*Work request*
Where does the string "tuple" appear in the records? Copy every line that contains it.

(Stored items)
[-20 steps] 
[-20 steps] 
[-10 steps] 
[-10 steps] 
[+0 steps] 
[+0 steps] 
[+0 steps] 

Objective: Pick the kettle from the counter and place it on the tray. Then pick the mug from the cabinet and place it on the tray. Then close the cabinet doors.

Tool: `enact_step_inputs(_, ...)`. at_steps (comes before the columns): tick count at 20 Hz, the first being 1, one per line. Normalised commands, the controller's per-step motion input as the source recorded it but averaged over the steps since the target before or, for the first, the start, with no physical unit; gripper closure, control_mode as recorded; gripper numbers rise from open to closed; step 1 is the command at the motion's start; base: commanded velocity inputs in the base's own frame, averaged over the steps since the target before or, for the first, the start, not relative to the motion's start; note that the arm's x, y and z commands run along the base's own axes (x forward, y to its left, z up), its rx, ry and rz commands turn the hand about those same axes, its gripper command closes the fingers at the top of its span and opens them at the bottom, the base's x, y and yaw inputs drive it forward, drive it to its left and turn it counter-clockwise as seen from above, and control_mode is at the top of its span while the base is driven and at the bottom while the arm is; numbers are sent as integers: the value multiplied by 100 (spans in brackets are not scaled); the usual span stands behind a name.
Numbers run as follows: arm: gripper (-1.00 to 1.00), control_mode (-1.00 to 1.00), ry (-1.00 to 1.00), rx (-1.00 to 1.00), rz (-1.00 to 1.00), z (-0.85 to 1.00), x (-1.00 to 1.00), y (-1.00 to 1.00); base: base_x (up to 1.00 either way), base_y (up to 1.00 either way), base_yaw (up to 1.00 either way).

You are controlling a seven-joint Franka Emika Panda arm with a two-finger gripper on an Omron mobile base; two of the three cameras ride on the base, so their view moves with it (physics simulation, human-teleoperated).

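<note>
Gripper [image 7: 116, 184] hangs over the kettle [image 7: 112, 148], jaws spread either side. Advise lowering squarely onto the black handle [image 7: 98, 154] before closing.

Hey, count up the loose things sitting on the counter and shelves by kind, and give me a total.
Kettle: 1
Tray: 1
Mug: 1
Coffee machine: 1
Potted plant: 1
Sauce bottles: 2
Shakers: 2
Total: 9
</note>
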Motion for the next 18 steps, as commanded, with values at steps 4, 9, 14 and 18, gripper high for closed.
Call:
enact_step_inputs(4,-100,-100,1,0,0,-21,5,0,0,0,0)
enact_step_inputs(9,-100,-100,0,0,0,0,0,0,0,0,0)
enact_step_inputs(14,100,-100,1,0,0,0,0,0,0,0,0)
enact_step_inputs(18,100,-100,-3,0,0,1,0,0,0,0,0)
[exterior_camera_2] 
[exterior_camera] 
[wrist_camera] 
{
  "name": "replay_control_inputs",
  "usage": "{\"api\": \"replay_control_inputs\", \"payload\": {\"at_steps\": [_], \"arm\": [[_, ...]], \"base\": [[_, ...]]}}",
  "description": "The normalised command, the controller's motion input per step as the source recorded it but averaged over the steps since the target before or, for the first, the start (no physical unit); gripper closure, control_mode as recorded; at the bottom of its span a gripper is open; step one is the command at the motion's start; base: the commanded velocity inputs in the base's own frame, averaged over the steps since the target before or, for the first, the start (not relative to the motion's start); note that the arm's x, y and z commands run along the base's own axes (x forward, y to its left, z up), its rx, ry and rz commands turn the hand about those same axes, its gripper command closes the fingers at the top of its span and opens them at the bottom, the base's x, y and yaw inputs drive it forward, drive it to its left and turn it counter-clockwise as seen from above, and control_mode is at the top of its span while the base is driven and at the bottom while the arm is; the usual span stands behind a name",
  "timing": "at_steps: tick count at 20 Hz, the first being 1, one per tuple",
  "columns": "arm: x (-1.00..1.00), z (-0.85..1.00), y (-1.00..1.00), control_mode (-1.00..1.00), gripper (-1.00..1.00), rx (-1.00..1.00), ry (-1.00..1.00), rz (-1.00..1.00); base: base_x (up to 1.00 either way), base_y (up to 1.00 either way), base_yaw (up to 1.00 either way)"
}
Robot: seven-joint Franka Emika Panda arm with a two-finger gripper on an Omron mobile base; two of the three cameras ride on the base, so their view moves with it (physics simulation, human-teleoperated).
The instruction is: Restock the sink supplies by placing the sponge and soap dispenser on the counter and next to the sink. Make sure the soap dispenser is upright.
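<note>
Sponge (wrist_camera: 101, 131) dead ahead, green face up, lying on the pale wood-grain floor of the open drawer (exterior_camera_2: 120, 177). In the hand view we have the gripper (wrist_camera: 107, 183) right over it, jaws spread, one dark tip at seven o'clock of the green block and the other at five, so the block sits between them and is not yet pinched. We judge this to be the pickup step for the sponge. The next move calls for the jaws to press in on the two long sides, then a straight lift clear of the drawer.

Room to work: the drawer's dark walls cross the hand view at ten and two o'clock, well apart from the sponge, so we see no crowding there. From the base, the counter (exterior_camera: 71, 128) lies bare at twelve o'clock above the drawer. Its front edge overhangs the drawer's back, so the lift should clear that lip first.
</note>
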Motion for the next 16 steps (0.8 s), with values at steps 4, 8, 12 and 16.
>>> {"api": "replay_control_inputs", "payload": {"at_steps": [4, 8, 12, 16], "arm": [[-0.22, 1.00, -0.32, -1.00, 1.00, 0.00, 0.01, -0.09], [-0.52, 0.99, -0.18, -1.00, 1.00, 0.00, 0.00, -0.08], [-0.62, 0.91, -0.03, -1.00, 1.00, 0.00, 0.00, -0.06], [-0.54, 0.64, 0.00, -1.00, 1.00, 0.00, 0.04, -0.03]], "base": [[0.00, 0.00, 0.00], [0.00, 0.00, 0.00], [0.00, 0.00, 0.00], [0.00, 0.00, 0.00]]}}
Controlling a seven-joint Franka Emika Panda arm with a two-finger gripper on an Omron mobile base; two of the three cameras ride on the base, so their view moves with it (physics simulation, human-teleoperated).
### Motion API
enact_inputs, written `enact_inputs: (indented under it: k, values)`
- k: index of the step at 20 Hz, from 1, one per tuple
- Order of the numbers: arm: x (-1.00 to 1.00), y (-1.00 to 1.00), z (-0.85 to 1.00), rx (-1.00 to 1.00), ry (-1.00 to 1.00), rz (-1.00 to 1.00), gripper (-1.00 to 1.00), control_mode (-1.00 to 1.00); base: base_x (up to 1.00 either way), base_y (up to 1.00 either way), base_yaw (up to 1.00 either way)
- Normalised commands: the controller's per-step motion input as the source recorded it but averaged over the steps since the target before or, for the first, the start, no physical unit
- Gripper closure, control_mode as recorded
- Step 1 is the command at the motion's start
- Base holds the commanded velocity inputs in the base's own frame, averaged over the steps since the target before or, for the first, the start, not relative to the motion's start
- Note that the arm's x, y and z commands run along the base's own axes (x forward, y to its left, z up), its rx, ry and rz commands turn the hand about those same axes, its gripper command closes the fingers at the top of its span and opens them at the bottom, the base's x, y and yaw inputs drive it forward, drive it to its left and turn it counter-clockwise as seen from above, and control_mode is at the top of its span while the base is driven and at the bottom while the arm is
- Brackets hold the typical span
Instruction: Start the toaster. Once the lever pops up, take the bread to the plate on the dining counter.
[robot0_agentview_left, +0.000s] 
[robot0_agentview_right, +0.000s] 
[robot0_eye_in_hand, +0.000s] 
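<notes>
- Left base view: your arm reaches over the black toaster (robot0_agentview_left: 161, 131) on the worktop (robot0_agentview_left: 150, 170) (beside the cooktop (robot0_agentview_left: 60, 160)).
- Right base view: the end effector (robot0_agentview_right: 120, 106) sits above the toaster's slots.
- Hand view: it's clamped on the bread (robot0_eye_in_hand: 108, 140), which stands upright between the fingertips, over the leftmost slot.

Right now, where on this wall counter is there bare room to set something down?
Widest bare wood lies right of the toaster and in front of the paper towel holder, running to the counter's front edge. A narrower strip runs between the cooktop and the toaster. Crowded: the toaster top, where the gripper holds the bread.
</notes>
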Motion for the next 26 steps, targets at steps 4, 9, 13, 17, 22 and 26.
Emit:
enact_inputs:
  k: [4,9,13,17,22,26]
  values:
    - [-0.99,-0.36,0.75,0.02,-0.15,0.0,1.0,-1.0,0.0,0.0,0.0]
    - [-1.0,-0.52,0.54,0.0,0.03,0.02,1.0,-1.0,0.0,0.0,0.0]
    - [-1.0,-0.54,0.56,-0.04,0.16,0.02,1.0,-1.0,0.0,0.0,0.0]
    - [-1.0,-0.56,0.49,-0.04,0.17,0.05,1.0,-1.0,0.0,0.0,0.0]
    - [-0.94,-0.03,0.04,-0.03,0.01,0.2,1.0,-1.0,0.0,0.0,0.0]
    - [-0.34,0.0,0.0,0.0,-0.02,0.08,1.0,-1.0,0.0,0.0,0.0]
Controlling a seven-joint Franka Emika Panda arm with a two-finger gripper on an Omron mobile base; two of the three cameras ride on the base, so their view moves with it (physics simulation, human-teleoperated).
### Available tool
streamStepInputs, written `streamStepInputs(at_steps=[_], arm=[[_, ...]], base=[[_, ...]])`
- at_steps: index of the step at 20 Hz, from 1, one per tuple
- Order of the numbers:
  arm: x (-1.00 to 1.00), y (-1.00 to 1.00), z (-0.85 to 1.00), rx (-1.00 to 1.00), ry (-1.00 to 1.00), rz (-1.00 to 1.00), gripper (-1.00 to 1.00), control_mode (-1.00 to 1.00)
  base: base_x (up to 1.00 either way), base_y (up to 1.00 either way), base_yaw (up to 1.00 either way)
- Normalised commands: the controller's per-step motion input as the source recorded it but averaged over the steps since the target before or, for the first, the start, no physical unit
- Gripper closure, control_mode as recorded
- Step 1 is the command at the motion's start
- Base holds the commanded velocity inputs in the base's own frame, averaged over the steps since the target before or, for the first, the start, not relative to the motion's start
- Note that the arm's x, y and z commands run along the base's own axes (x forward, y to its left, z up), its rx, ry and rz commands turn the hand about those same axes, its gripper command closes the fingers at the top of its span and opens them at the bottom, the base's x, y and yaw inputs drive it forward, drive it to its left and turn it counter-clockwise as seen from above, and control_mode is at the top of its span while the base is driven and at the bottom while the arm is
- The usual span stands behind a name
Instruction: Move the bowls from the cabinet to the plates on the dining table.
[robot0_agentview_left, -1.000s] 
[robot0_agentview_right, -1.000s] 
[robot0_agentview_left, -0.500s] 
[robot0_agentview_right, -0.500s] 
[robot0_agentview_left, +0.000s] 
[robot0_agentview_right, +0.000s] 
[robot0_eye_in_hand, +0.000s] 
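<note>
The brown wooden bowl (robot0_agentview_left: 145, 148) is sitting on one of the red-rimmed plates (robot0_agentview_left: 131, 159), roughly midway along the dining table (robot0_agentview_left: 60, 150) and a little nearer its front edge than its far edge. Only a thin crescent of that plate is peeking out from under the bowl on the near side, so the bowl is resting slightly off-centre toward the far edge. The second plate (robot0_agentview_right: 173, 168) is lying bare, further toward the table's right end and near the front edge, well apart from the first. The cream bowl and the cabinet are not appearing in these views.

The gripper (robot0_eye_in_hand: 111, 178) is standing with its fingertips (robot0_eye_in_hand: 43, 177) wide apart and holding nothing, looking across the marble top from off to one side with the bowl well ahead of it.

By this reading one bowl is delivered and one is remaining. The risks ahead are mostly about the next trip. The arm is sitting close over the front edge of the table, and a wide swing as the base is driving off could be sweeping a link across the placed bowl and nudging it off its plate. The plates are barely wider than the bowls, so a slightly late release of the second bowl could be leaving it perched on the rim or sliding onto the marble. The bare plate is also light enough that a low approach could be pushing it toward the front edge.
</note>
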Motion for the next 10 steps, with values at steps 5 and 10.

*Answer to this task*
  "timing": "at_steps: tick count at 20 Hz, the first being 1, one per tuple",
- k: index of the step at 20 Hz, from 1, one per tuple
- at_steps: index of the step at 20 Hz, from 1, one per tuple

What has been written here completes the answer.